L’atome de fluor occupe une place spéciale parmi les nombreux blocs de construction utilisés par les chimistes qui travaillent dans l’industrie pharmaceutique, souligne Jean-François Paquin. En effet, l’ajout d’un atome de fluor peut changer les propriétés pharmacologiques d’une molécule, en modifiant notamment sa solubilité, sa propension à se lier à d’autres molécules, entre autres les lipides, sa stabilité dans l’organisme et sa réactivité chimique. «Il existe moins d’une douzaine de composés naturels qui renferment des liens entre le carbone et le fluor, précise le chercheur. Tous les autres composés qui contiennent ce lien sont des produits de synthèse. Comme les enzymes du corps humain ne parviennent pas à briser ces liens, les molécules qui en contiennent ont une durée de vie plus longue dans l’organisme, ce qui peut constituer un avantage dans le cas de certains médicaments.» Le nombre de produits pharmaceutiques possédant au moins un atome de fluor a augmenté de façon significative depuis quelques années. «En 2005, quatre des dix médicaments les plus vendus aux États-Unis possédaient au moins un atome de fluor», souligne-t-il.
Une voie inhabituelle
Malgré l’intérêt porté à cette classe de composés, il existe peu de méthodes pour les préparer, souligne le professeur Paquin. Le procédé mis au point dans son laboratoire utilise une voie inhabituelle pour y arriver. «Nous prenons comme substrat de départ une molécule qui ne présente pas d’intérêt commercial, mais qui contient déjà un atome de fluor. Par la suite, en faisant intervenir des quantités infimes de palladium, nous la transformons en molécule intéressante sur le plan pharmaceutique.» Le procédé permet d’obtenir la molécule recherchée avec une pureté optique dépassant les 90 %. Cette approche permet soit de créer de nouveaux médicaments fluorés ou encore d’augmenter l’efficacité de molécules déjà utilisées par l’industrie.

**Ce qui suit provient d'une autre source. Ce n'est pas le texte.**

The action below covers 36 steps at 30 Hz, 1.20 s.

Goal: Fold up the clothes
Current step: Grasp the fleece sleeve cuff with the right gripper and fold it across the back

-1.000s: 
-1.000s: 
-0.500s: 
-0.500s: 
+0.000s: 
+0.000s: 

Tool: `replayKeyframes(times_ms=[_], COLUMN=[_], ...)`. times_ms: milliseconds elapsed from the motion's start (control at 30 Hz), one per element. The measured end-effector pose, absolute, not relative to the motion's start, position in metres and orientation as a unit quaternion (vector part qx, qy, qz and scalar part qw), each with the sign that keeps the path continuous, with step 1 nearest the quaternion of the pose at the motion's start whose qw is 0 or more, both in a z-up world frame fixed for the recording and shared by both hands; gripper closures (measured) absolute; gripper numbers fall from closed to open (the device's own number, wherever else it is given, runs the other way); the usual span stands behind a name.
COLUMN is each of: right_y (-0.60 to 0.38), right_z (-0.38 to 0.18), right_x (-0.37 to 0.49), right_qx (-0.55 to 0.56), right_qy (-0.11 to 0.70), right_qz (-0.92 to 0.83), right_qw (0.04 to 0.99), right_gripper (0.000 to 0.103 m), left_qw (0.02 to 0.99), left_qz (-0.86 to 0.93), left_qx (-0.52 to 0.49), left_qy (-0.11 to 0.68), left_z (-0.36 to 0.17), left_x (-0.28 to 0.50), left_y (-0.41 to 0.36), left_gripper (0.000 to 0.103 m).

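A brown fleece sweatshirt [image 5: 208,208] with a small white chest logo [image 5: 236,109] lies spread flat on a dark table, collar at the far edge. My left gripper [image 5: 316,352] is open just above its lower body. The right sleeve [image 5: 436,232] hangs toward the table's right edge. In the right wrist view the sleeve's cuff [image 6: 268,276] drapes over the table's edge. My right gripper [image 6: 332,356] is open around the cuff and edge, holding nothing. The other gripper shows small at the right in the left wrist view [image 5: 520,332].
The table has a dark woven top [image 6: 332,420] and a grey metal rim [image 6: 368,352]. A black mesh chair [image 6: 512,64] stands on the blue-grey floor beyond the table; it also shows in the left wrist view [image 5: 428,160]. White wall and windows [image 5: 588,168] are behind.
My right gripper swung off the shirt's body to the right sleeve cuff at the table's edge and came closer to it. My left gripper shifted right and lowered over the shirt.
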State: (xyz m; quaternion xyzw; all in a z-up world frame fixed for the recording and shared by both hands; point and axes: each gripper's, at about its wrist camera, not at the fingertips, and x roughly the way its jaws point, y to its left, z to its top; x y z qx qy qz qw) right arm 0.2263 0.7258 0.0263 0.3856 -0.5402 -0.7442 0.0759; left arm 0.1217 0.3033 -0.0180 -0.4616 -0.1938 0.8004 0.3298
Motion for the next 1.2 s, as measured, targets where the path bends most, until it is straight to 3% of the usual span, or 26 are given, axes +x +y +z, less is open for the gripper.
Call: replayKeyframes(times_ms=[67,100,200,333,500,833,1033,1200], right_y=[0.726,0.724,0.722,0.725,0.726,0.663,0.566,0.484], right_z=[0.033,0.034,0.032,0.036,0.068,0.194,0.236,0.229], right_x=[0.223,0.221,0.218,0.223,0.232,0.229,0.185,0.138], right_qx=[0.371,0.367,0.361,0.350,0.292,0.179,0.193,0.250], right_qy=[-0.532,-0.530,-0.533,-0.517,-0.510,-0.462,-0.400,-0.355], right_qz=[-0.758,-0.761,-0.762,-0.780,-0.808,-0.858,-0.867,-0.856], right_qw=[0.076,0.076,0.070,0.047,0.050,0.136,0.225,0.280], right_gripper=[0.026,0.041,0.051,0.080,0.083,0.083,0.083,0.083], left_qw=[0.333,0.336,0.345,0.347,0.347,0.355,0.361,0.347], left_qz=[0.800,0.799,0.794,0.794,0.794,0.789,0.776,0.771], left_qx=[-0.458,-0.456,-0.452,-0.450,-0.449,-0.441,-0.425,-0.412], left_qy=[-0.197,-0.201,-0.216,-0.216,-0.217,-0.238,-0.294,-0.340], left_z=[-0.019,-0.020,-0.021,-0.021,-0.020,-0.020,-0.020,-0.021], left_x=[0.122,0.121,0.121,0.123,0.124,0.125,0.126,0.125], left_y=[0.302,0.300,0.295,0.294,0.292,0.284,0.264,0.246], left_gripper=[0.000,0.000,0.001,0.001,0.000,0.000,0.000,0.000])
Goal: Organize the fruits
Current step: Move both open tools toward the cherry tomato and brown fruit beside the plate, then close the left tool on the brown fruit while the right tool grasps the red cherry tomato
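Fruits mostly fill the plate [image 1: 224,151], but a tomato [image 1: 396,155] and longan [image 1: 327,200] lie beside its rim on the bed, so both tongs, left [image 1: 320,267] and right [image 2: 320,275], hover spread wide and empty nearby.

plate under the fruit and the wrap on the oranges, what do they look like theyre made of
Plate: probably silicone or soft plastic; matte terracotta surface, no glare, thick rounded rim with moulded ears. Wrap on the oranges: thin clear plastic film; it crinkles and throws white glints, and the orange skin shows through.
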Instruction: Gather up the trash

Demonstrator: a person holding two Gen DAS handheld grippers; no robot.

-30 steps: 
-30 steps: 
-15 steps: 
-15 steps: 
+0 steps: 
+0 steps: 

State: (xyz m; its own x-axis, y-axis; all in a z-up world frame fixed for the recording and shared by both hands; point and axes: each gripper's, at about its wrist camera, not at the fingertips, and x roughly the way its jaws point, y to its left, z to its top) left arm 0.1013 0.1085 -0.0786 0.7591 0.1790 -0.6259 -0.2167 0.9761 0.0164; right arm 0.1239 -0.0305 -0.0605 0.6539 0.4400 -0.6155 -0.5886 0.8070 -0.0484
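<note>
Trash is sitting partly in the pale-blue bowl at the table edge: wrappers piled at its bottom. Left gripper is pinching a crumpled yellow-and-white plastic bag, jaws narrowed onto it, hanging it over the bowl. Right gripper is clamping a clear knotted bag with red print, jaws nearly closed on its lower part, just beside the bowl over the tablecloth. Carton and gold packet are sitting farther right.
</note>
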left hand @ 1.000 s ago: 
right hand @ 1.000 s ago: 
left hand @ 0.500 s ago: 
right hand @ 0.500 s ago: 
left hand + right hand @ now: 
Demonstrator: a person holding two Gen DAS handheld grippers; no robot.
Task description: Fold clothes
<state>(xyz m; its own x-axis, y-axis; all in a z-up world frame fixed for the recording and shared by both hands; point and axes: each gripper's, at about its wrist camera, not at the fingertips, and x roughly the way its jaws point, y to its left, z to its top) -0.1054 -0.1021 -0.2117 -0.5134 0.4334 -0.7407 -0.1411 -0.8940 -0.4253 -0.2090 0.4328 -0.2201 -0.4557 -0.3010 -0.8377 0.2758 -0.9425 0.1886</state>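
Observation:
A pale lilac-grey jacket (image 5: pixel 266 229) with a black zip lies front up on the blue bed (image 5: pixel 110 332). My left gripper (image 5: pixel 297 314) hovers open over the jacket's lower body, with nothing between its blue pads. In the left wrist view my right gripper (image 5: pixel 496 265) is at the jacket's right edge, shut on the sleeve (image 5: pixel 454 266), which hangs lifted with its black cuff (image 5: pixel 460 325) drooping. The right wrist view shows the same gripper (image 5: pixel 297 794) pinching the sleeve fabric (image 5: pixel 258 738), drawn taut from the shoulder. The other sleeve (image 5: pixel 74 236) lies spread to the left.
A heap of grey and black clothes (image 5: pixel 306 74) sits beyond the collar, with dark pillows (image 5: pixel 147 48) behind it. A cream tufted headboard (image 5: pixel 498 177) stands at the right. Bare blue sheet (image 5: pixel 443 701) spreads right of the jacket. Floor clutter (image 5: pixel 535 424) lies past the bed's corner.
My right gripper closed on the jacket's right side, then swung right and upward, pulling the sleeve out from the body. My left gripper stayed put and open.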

Il est trop tôt pour prédire la place qu’est appelé à prendre le nouveau procédé dans la synthèse de composés fluorés, mais «en raison de son efficacité, il remplacera des méthodes qui ont cours présentement», croit le chercheur. Cette découverte a été réalisée dans le cadre des travaux de la Chaire de recherche en chimie organique et médicinale, dont le professeur Paquin est titulaire. Le chercheur et son équipe étudient les nouvelles méthodes de synthèse de composés d'intérêt pour les domaines de la chimie organique, médicinale, thérapeutique, agrochimique et des nouveaux matériaux.